The first exploit of the new reign was the murder of Agrippa Posthumus. A centurion of undaunted resolution attacked him by surprise. Though unprovided with arms, the young man did not easily yield: he fell after a stout resistance. Of this event Tiberius made no report to the senate,content with hinting a pretended order of his deceased father, by which the centurion, charged with the custody of Agrippa's person, was commanded to dispatch him, as soon as the emperor breathed his last. Augustus, it is true, had arraigned the character and conduct of the young man in terms of asperity; he had even banished him by a decree of the senate, but it is equally true, that he never imbrued his hands in the blood of his kindred; nor is it probable that, for the security of a stepson, he would have doomed to death a descendant from himself. The stronger presumption is, that Tiberius and Livia, the former impelled by his dread of a rival, and the latter by the malice of a step-mother, were accomplices in the murder. When the assassin, in the military phrase, reported to Tiberius, that what he had given in orders was duly executed, the reply of the new emperor was, that he had given no such orders, and for what was done the centurion must answer before the senate.
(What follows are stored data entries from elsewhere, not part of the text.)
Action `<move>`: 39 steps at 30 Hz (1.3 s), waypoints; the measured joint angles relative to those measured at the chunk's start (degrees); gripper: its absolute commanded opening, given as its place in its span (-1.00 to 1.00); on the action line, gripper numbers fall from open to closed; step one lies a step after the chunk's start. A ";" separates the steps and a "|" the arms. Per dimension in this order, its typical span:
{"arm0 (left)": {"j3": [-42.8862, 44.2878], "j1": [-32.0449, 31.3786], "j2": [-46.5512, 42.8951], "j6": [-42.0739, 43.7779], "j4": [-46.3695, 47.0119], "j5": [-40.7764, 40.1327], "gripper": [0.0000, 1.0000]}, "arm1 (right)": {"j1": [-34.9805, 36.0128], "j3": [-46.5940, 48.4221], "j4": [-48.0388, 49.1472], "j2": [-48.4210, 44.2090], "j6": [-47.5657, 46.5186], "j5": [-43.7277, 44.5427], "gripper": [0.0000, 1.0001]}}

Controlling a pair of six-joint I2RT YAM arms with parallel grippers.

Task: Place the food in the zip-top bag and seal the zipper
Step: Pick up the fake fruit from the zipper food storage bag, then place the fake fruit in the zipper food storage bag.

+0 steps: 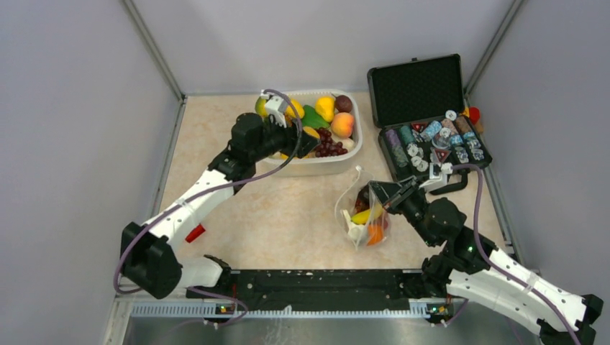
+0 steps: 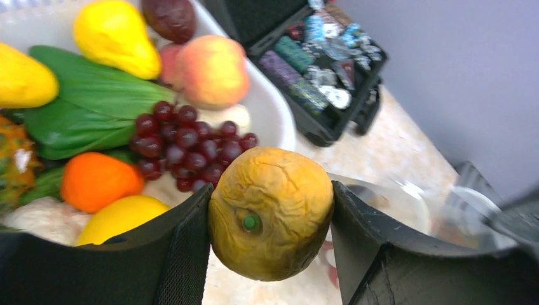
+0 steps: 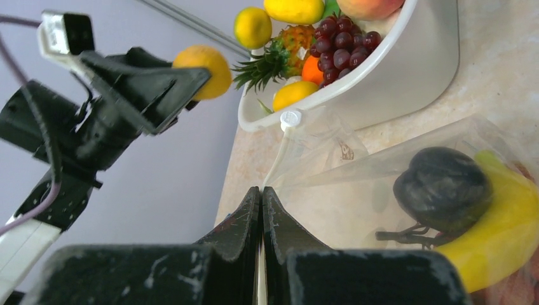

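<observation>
Clear dotted plastic: one zip-top bag (image 1: pixel 362 205) stands on the tabletop near the right arm. The right gripper (image 3: pixel 261 206) pinches its upper edge, fingers (image 3: pixel 245 222) pressed fully together on the film. The whitish zipper (image 3: pixel 277 152) runs up from that pinch to a small white tab. Inside the bag are one banana (image 3: pixel 502 235), one dark plum-like fruit (image 3: pixel 443 189), one orange-coloured piece (image 1: pixel 375 236) and something red too hidden to name.

The left gripper (image 2: pixel 270 213) is partway spread and clamps one wrinkled yellow-orange round fruit (image 2: pixel 273 190), held in the air at the near side of the single white tub (image 1: pixel 338 167). In the tub lie one bunch of grapes (image 2: pixel 184 146), one peach (image 2: pixel 213 70), one orange (image 2: pixel 95 181), three yellow fruits (image 2: pixel 114 38), one dark maroon fruit (image 2: pixel 168 18), one green leafy piece (image 2: pixel 89 105) and one small pineapple (image 3: pixel 289 44).

One black case (image 1: pixel 417 90) sits open to the tub's right, its tray full of chips (image 1: pixel 431 140) too crowded to count.

The tabletop (image 1: pixel 288 215) is beige with a marbled stone pattern. Plain pale grey walls (image 1: pixel 72 108) close it in on three sides, with metal rails (image 1: pixel 155 50) in the corners.
</observation>
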 measured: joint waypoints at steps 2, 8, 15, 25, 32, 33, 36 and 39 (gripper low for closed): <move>-2.58 -0.15 -3.21 -0.76 1.44 3.54 0.04 | 0.00 -0.20 0.07 0.00 0.61 0.48 -1.00; -7.69 -1.60 -7.74 1.46 2.10 16.68 0.00 | 0.00 -0.42 0.31 0.04 1.40 1.53 -1.00; -11.91 -7.82 -10.14 0.83 3.78 26.16 0.07 | 0.00 -0.42 0.37 0.11 1.86 1.90 -1.00; -9.66 -19.71 -7.37 4.66 2.60 24.83 0.12 | 0.00 -0.42 0.96 0.57 1.86 1.79 -1.00; -6.10 -24.41 -1.81 8.83 -1.86 15.32 0.11 | 0.00 -0.42 1.57 1.27 1.81 1.07 -1.00; -5.11 -25.18 -1.03 9.64 -2.78 13.25 0.12 | 0.00 -0.42 1.60 1.27 1.81 1.01 -1.00; -3.23 -26.56 0.55 11.43 -4.70 7.87 0.19 | 0.00 -0.42 1.60 1.27 1.79 0.87 -1.00; -2.10 -26.84 1.90 13.05 -6.49 3.80 0.23 | 0.00 -0.42 1.66 1.27 1.77 0.72 -1.00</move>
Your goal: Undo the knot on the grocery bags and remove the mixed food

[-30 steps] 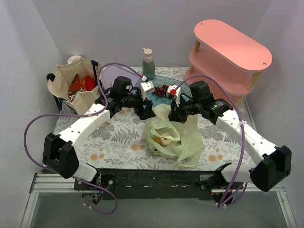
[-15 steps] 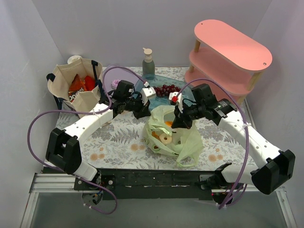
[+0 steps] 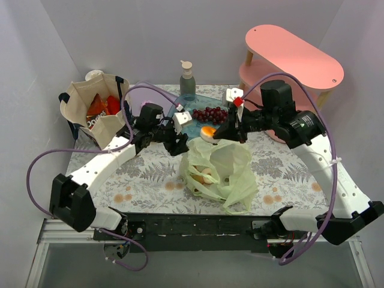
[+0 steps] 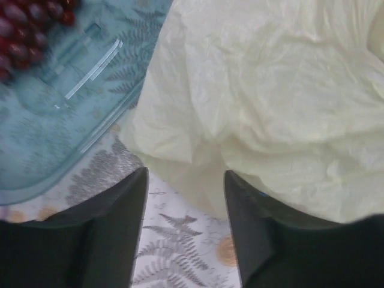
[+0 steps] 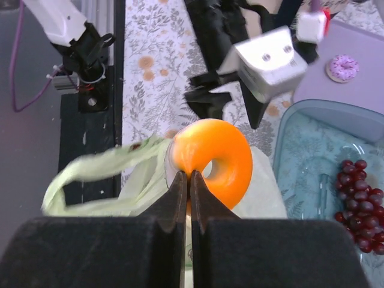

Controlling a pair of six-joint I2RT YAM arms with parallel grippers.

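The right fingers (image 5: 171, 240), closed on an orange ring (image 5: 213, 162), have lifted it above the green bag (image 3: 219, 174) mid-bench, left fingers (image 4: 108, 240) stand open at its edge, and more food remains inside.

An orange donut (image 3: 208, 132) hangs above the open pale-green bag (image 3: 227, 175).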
A disavowal so very extraordinary gave the alarm to Sallustius Crispus, a minister then in favour, and trusted with the secrets of the court. The warrant for the execution had passed through his hands. He dreaded a public examination; well aware that, whether he disclosed the truth, or attempted to disguise it, his own danger would, in either case, be precisely the same. To ward off the blow, he remonstrated to Livia, that the secret counsels of the imperial family, the conducts of ministers, and the actions of the centurions, ought to be veiled from the public eye. By referring too much to the senate, the prince would weaken his own authority: that men should be accountable to the sovereign only, was a branch of the imperial prerogative; and if Tiberius departed from it, he ceased to reign.